Extracted data entries
- Opening Delimiter -

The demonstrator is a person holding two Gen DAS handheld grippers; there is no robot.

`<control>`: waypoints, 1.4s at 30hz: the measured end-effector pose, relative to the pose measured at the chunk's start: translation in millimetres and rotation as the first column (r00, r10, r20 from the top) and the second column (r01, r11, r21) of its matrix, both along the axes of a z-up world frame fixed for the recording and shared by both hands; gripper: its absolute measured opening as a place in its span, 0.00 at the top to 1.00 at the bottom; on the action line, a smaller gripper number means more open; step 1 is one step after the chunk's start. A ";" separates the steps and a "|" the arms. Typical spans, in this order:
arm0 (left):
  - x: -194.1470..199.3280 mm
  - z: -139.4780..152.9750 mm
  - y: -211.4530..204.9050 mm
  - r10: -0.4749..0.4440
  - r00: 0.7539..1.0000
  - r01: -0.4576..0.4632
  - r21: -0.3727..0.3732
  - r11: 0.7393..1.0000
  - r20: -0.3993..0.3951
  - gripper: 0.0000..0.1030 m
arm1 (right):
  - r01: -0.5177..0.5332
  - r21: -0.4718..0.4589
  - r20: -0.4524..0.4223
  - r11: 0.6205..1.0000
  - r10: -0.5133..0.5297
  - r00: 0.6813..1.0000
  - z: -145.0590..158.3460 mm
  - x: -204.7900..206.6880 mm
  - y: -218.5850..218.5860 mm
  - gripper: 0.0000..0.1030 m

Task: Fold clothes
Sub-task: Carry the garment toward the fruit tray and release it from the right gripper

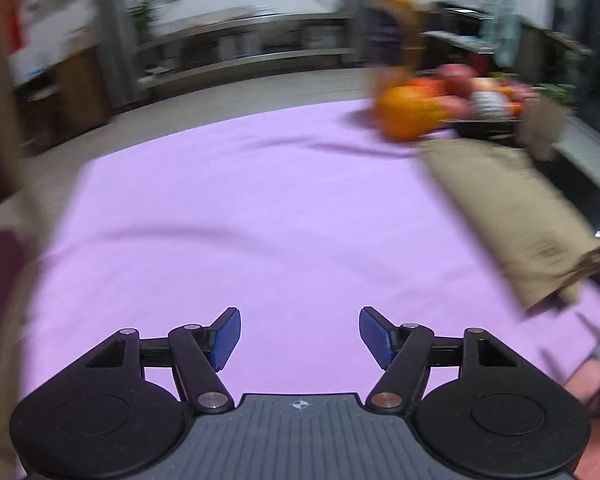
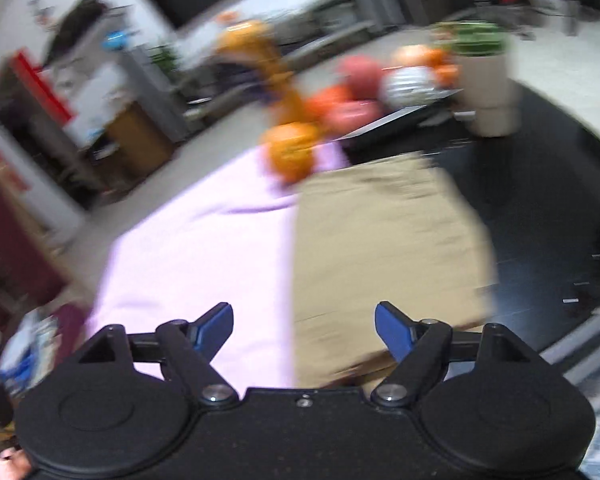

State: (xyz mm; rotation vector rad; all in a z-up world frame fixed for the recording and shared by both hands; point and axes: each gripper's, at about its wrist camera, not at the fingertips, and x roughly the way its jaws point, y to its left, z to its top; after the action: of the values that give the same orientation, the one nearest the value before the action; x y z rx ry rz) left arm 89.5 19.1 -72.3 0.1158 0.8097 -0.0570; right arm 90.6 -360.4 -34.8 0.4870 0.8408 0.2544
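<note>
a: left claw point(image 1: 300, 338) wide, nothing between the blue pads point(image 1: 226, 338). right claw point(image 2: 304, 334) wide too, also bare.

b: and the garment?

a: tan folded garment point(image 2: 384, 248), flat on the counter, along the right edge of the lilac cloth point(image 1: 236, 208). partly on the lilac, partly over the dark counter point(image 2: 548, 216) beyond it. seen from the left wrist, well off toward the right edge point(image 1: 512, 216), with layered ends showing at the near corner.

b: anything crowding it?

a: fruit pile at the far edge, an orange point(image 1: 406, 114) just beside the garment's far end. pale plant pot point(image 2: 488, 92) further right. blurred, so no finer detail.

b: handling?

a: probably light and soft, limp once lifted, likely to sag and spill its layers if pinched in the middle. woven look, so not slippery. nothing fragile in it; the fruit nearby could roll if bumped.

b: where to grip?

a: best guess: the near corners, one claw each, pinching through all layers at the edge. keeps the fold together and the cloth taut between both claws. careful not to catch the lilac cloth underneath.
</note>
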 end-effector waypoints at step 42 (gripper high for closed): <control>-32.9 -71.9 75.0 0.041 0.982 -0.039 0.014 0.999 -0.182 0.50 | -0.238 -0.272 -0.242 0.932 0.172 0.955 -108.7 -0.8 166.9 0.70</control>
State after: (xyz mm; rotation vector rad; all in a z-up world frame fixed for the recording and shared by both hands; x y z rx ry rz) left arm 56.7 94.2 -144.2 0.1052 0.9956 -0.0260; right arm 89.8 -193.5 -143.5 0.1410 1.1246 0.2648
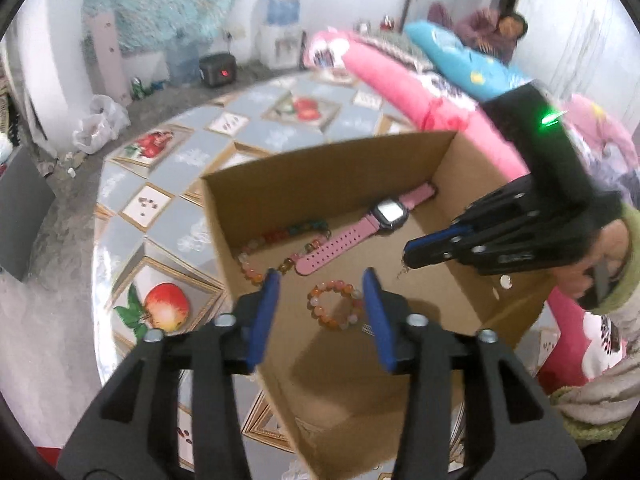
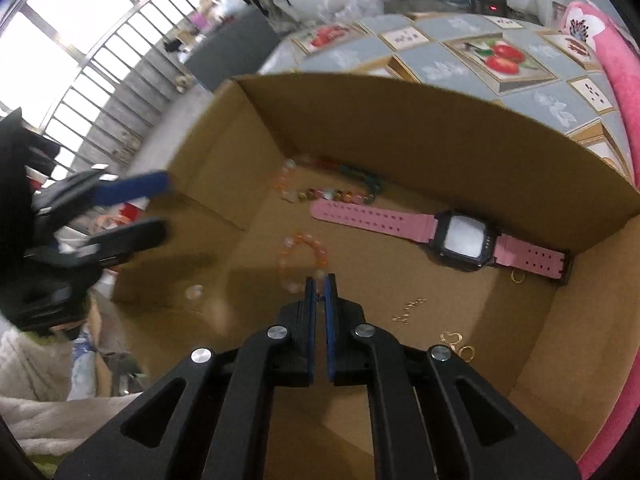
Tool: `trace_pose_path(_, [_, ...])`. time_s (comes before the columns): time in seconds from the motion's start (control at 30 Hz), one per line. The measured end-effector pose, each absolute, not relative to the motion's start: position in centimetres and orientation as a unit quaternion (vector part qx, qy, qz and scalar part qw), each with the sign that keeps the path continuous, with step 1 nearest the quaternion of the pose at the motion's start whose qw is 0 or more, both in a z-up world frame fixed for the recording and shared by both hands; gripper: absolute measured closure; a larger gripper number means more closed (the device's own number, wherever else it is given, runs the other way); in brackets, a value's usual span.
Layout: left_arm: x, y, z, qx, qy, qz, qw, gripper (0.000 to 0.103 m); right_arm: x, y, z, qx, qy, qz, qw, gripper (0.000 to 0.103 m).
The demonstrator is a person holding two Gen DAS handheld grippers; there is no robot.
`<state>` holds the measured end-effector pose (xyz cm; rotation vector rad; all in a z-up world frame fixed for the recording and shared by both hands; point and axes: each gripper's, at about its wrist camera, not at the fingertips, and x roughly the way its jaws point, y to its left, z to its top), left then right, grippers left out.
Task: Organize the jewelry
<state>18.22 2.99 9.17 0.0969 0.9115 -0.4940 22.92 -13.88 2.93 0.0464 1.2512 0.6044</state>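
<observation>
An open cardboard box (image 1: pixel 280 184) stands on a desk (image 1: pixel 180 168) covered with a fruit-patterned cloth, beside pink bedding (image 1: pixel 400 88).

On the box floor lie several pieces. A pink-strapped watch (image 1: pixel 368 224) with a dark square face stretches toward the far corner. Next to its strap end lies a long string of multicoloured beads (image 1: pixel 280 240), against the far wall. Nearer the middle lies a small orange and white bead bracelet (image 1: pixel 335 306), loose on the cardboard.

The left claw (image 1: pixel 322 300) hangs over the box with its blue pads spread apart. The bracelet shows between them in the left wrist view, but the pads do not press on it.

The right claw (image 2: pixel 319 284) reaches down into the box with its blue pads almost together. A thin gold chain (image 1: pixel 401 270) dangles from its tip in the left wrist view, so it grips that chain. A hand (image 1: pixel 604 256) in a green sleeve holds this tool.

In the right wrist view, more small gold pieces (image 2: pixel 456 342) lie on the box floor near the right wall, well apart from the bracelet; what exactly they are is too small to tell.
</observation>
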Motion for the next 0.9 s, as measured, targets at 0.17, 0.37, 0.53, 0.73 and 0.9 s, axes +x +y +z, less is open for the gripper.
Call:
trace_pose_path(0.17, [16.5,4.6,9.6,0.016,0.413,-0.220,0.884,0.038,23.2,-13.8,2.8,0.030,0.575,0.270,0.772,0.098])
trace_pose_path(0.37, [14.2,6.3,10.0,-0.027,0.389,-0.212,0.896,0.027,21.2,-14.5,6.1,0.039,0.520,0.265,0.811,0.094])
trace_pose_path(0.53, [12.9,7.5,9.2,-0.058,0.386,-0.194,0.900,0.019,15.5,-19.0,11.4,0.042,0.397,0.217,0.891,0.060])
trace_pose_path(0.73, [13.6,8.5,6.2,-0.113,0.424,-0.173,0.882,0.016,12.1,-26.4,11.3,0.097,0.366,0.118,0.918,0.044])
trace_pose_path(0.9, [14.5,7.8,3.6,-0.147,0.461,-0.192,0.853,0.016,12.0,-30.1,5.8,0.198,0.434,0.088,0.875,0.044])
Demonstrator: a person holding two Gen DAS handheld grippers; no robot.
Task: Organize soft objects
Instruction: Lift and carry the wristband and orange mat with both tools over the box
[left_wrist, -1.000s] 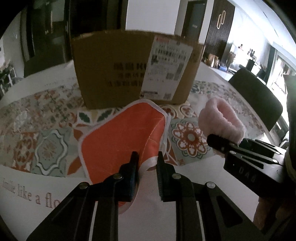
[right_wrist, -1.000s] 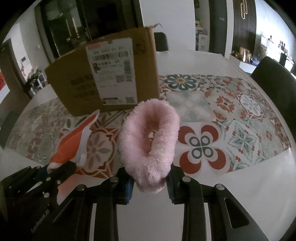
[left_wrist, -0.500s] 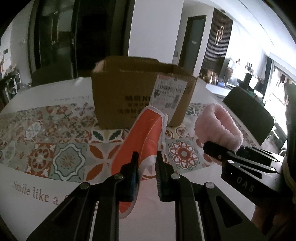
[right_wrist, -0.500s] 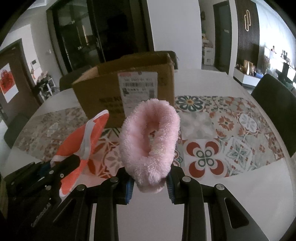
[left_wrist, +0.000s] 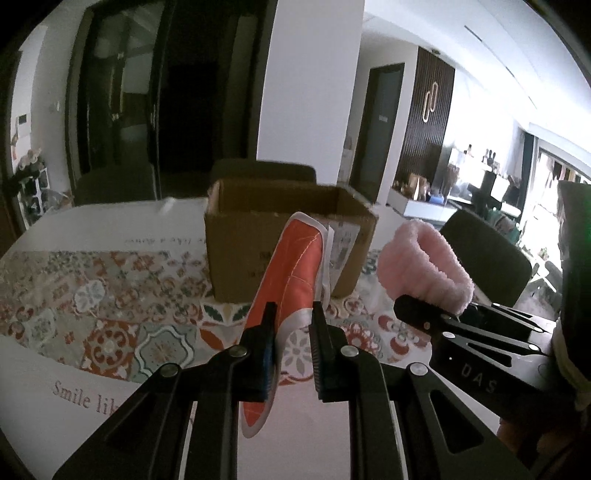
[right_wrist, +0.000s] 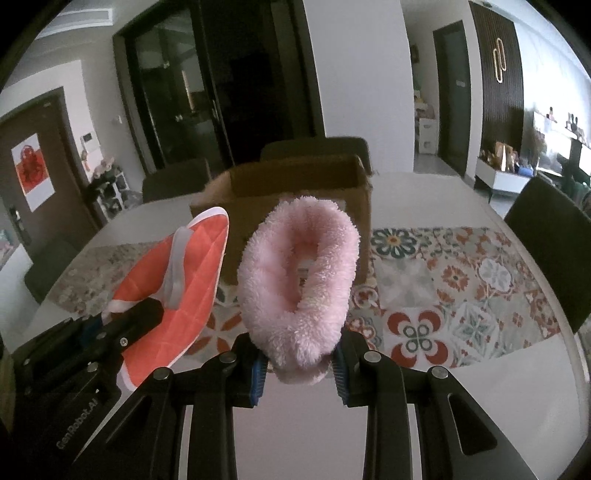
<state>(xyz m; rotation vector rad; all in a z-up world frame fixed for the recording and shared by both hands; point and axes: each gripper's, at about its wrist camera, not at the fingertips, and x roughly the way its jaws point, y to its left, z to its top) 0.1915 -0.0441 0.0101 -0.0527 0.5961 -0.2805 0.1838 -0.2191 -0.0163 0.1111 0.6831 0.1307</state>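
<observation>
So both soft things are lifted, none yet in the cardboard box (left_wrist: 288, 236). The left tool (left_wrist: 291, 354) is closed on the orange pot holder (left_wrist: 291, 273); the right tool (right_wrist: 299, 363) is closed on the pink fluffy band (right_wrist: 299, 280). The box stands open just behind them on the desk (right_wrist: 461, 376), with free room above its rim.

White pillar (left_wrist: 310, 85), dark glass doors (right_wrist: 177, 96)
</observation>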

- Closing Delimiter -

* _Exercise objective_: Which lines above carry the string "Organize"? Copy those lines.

* _Solved problem_:
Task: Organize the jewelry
Task: Organize soft objects

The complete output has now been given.